▶ [EXERCISE INSTRUCTIONS] Write out, word for word, the first line of the data below and every line after it through the one containing "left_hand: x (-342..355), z".
--- INPUT DATA Enclosed Below ---
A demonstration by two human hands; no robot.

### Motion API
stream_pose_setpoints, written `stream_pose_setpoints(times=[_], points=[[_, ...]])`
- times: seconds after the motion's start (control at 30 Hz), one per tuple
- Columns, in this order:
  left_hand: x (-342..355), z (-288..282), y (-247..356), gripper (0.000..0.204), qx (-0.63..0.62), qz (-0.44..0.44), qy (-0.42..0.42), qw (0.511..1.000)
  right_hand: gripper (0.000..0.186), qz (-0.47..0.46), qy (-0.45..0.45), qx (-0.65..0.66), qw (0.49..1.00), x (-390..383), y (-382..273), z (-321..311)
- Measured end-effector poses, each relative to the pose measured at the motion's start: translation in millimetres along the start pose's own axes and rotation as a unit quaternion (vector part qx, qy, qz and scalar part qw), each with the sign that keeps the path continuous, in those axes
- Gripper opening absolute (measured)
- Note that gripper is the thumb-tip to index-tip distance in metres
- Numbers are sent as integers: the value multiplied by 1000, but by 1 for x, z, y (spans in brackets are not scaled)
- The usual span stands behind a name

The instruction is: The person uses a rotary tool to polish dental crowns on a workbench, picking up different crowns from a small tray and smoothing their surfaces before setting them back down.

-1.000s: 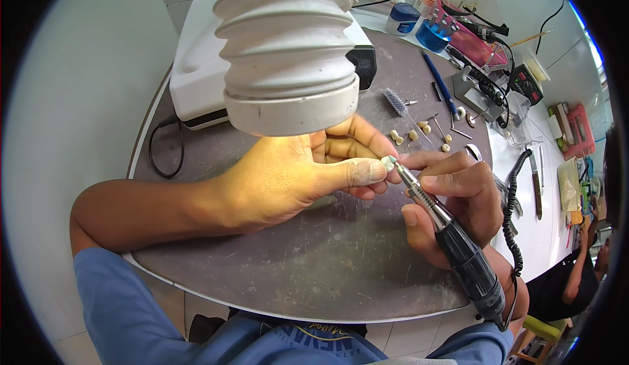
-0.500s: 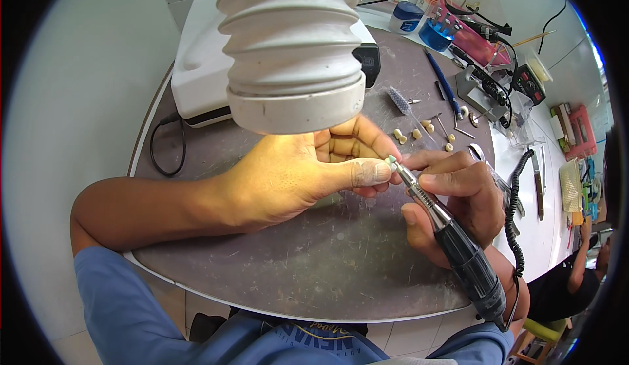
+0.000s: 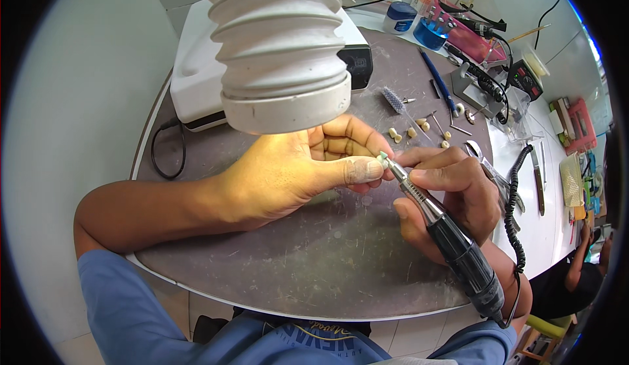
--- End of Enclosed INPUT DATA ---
▶ [ANSWER TO THIS PROBLEM]
A demonstration by two human hands; no robot.

### Motion API
stream_pose_setpoints, written `stream_pose_setpoints(times=[_], points=[[_, ...]])`
- times: seconds after the motion's start (control at 30 Hz), one per tuple
- Columns, in this order:
  left_hand: x (-342..355), z (-288..282), y (-247..356), gripper (0.000..0.204), qx (-0.63..0.62), qz (-0.44..0.44), qy (-0.42..0.42), qw (0.511..1.000)

The answer given here is complete.